July 20, 2007
Friday

From the vaults:

September 24, 2004:

I'm glad I don't have to go to counseling today. Maybe my mood won't be in the toilet for most of the weekend because of it. It'd be nice for once.

I guess that's how you know that it's working, right? Confront all those crappy memories, review your pathetic life, come to conclusions.

It's very frustrating to me. What's it matter though because I know I have to do it regardless.

....

My evening last night was capped off by a conversation with a drunk ass N@than, probably one of the few times I have EVER had to deal with that, and talking to @lix and crying again.

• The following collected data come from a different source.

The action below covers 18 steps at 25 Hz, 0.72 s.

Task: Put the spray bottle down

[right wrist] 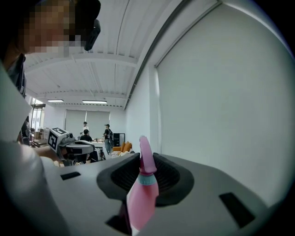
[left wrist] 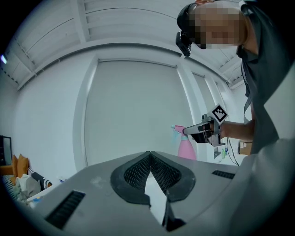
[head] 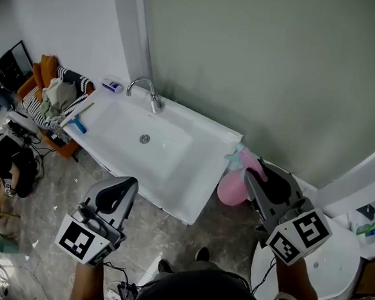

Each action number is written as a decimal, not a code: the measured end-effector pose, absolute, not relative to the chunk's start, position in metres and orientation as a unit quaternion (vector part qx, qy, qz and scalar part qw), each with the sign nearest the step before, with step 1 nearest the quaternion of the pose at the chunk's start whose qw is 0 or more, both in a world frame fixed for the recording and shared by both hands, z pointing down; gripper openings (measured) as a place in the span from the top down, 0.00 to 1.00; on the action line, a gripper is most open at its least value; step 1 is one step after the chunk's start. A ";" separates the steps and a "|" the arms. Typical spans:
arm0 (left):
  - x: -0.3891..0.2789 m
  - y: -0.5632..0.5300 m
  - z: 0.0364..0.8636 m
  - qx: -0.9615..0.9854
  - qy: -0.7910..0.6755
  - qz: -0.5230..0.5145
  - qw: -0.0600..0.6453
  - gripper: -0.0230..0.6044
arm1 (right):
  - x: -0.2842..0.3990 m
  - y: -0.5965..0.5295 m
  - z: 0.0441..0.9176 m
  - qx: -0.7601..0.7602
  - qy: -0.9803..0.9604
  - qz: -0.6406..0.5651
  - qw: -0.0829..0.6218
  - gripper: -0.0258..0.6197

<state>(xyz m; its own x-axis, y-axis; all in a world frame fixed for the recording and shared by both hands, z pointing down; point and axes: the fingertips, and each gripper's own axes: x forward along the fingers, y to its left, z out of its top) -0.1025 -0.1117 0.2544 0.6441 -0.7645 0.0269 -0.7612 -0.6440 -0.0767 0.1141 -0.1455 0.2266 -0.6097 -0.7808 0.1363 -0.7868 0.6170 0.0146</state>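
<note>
Fingers [right wrist: 171, 177] of right gripper [head: 250, 177] tight on pink spray bottle [right wrist: 142, 198], roughly level; left gripper [head: 129, 184] fingers seemingly together.

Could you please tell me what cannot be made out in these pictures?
- Pink plastic spray bottle: head view, partly hidden behind the right gripper; right gripper view, base cut off by the bottom edge.
- Blue object on the white sink: head view, too small to identify.

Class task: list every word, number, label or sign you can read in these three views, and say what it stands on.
No readable text in any view.
Two black-and-white marker cubes: square patterns only, no letters.
Pink plastic spray bottle: no label visible.
Small green and blue packets on round white table: too small to read.
</note>
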 end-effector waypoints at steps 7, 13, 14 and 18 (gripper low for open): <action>-0.068 -0.130 0.255 -0.897 0.439 -0.035 0.032 0.96 | 0.143 -0.176 0.231 0.414 -0.908 0.026 0.059 0.82; -0.049 -0.139 0.252 -0.888 0.456 -0.042 0.040 0.96 | 0.159 -0.194 0.233 0.396 -0.916 0.026 0.053 0.82; -0.048 -0.139 0.253 -0.887 0.459 -0.043 0.040 0.96 | 0.160 -0.196 0.235 0.393 -0.918 0.026 0.052 0.82; -0.045 -0.139 0.255 -0.885 0.461 -0.051 0.036 0.96 | 0.161 -0.201 0.239 0.391 -0.919 0.032 0.047 0.82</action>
<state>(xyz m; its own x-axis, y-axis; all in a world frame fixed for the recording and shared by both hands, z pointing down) -0.0452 -0.1387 0.2554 0.5699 -0.8197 0.0567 -0.8124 -0.5725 -0.1105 0.1608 -0.2011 0.2388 -0.6905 -0.7146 0.1118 -0.7207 0.6928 -0.0226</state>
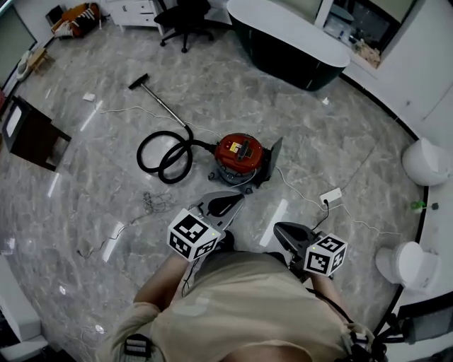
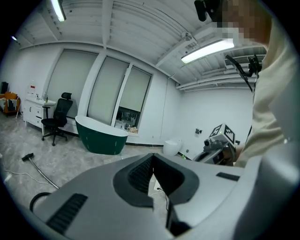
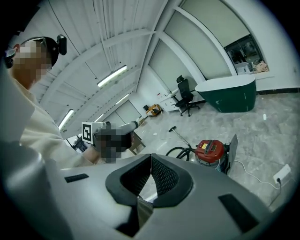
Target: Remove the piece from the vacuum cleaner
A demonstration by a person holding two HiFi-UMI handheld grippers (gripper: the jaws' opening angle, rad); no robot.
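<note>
A red canister vacuum cleaner (image 1: 241, 152) sits on the marble floor ahead of me, also in the right gripper view (image 3: 212, 149). Its black hose (image 1: 166, 152) loops to the left and runs into a metal wand with a floor head (image 1: 152, 95). A dark grey panel (image 1: 273, 160) stands upright against the vacuum's right side. My left gripper (image 1: 225, 203) is held just short of the vacuum, its jaws (image 2: 153, 161) shut on nothing. To the right and nearer my body, my right gripper (image 1: 290, 232) has its jaws (image 3: 151, 161) shut and empty too.
A white power strip (image 1: 330, 196) and its cable lie right of the vacuum. A dark green bathtub (image 1: 290, 42) and an office chair (image 1: 185, 18) stand at the back. A dark side table (image 1: 32, 134) is at left. White round fixtures (image 1: 425, 161) line the right wall.
</note>
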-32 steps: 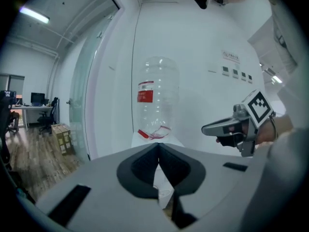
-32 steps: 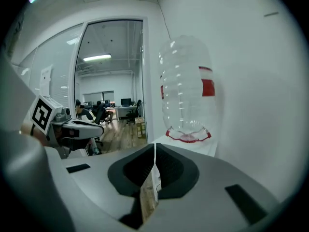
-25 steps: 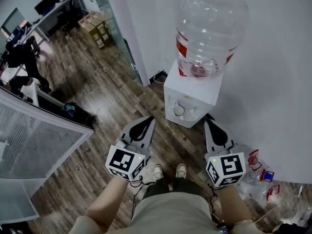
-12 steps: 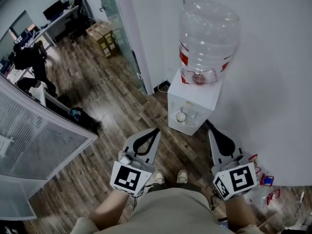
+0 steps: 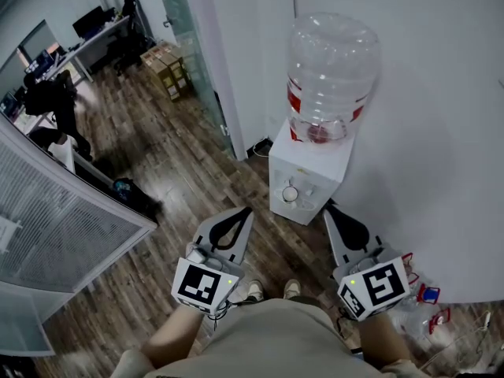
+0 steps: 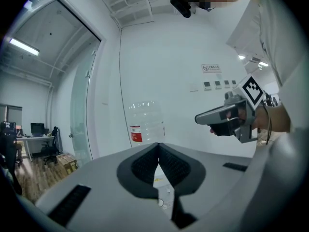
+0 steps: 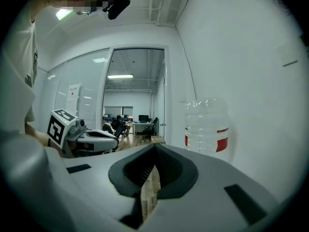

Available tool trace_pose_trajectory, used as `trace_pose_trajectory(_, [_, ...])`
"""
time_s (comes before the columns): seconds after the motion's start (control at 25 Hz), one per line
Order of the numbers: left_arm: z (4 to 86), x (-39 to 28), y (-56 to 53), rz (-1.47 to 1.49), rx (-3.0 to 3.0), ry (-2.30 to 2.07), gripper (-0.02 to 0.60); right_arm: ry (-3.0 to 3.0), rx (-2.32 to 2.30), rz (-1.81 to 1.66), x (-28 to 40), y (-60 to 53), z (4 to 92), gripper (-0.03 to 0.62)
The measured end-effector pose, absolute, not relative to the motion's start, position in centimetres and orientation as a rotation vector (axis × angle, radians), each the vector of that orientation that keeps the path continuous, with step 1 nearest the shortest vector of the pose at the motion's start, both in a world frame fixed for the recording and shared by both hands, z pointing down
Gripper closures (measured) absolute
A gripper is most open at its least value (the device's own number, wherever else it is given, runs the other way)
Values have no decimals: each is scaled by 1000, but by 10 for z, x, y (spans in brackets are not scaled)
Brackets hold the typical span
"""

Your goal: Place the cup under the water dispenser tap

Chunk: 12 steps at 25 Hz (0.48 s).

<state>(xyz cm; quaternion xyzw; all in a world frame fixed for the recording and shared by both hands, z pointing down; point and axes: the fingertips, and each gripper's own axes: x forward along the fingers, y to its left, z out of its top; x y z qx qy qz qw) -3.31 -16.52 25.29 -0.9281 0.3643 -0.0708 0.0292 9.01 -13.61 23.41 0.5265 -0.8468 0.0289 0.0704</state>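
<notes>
A white water dispenser (image 5: 303,176) stands against the wall with a clear bottle (image 5: 331,77) with a red label on top. A small round white part (image 5: 290,194) shows on its front. No cup is in sight in any view. My left gripper (image 5: 244,211) is shut and empty, pointing at the dispenser's lower left. My right gripper (image 5: 329,209) is also shut and empty, close to the dispenser's lower right corner. In the left gripper view the shut jaw tips (image 6: 158,145) sit below the bottle (image 6: 145,124). In the right gripper view the tips (image 7: 155,146) are left of the bottle (image 7: 206,127).
A glass partition and door frame (image 5: 197,61) stand left of the dispenser. Cardboard boxes (image 5: 165,65), desks and a person in dark clothes (image 5: 47,101) are further back. A white grille panel (image 5: 55,227) is at the left. Red-and-white clutter (image 5: 421,290) lies on the floor at the right.
The bottle now looks smaller and sits fully in the head view, and more of the office shows. Both grippers stay shut side by side in front of the dispenser.
</notes>
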Motion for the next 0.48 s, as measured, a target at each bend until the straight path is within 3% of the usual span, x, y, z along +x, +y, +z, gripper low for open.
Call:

I can't get through a conversation with her on the phone without either crying during the phone call (silently of course, I don't do it to hurt her) and then crying AFTER the phone call. Usually, I hide it well enough from Stuart and Mikey and Erica but I didn't do such a good job of that last night.

Mikey tried to comfort me though. That was a first. Just hugged me, patted me on the back and kissed me on the cheek. He's smart enough to not even say anything. Most grown men don't even know how to do that.

We don't usually do that, comfort each other, we both grieve the same way: with anger. We get angry and push everyone as far away as we can. I can count on one hand the number of times that he has seen me cry. There aren't enough hands in this building to count the number of times he's seen me get angry.

That's not good either way.

...

Took Mikey to the bone doctor yesterday and he received the OK to play. Thank GOD. I don't think I'd have had the energy to resist the endless pleas that would have ensued to play injured.

.......

Dear Dad,

I love you and have so much respect for what you've had to deal with and all that was thrown on you when you were so young but you did some really fucked up things and those things had such an impact on me that I can still cringe today when I recall some of them.

I always knew that I didn't want to grow up and parent like you did in certain ways. Is that the good part of having free will? You get to grow up and try to filter out the bad crap from the good crap and hopefully when you lose your temper (like I do), the terrible, bad things don't come crawling up out of that emotional basement.

Because of what you did, I can say that I never have and never will do the following to my own children. I wouldn't do these things to someone I hated let alone the people I'm supposed to be guiding and training and loving. Little people with hearts and brains and dignity.

I will never and have never made my child pull their pants down, underwear as well, to receive a spanking with the belt. I think you are seriously fucked up for even thinking that THAT is an appropriate punishment. Degradation all mixed up with pain and humiliation. That's a great feeling to generate in a child of 9 years of age.

I still remember crying and asking, and begging, "please not the underwear too" but it didn't matter to you. I remember feeling so weak and helpless and angry when you did the same thing to Jeremy and I could only stand by and watch. I hate you for doing that. I may forgive you but I will always hate you for that. Maybe that means I don't really forgive you. Mom was never around when this stuff happened. I mean, she may have been in the house but she was never a witness that I can remember to this particular punishment.

I hate that I had to stand by and watch you hit Jeremy and I couldn't do anything to save him. And that's what a child usually wants to do, to save their little brothers or sisters. Jeremy wasn't like me, he was quieter, more mellow. Not some big hulking boy. I tried to be the boy that you so desperately wanted. The only thing I lived for was your approval and attention. I wasn't the right gender and Jeremy just wasn't tough enough.

I would have turned out so much differently, my LIFE would have been different if you could have just been a normal Dad. A normal Dad that encouraged their kids to aspire to something besides being able to stack a cord of wood the proper way. A Dad that showed something besides indifference and anger. Just a GLIMMER of love somewhere. Children don't know that adults equate sharing their knowledge with loving someone. It's got to be more obvious. A hug, a smile, a pat on the head. A "good job!".

It's not even you that I am ultimately angry with. Because it's just life and that's just the hand I was dealt.

Life laying down the rules bright and early for me: LIFE IS NOT FAIR. Someone has to get the shitty parents.